_Brief:_
Copy out precisely the lines of the material that follows, beginning with the line containing "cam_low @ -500" and ending with its last line; exclude pictures.

_Source material:_
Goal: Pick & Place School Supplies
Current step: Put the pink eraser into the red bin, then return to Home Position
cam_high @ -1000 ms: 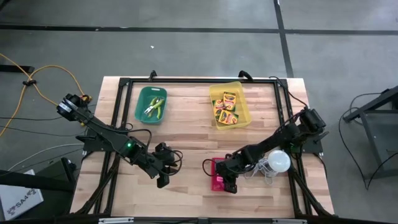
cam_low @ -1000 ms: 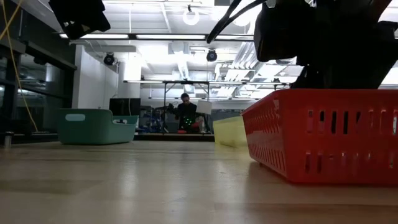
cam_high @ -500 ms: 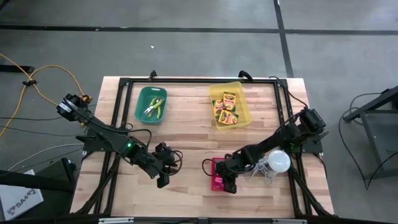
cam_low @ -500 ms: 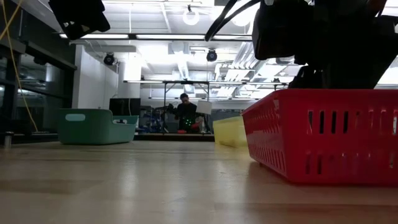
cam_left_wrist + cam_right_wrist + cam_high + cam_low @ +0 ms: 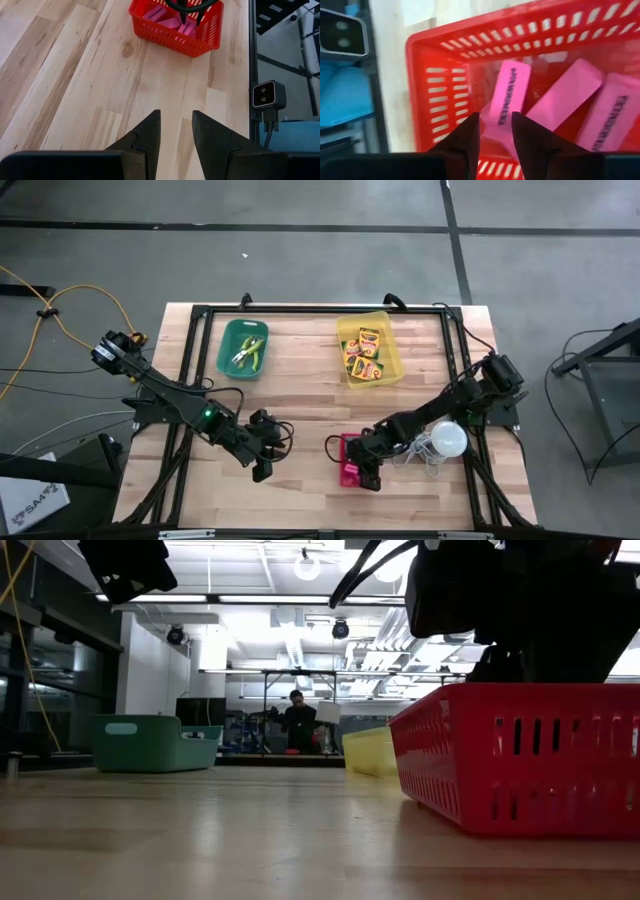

_Answer for this exercise:_
cam_low @ -500 ms: 
cam_left_wrist + cam_right_wrist + cam_high + cam_low @ +0 ms: 

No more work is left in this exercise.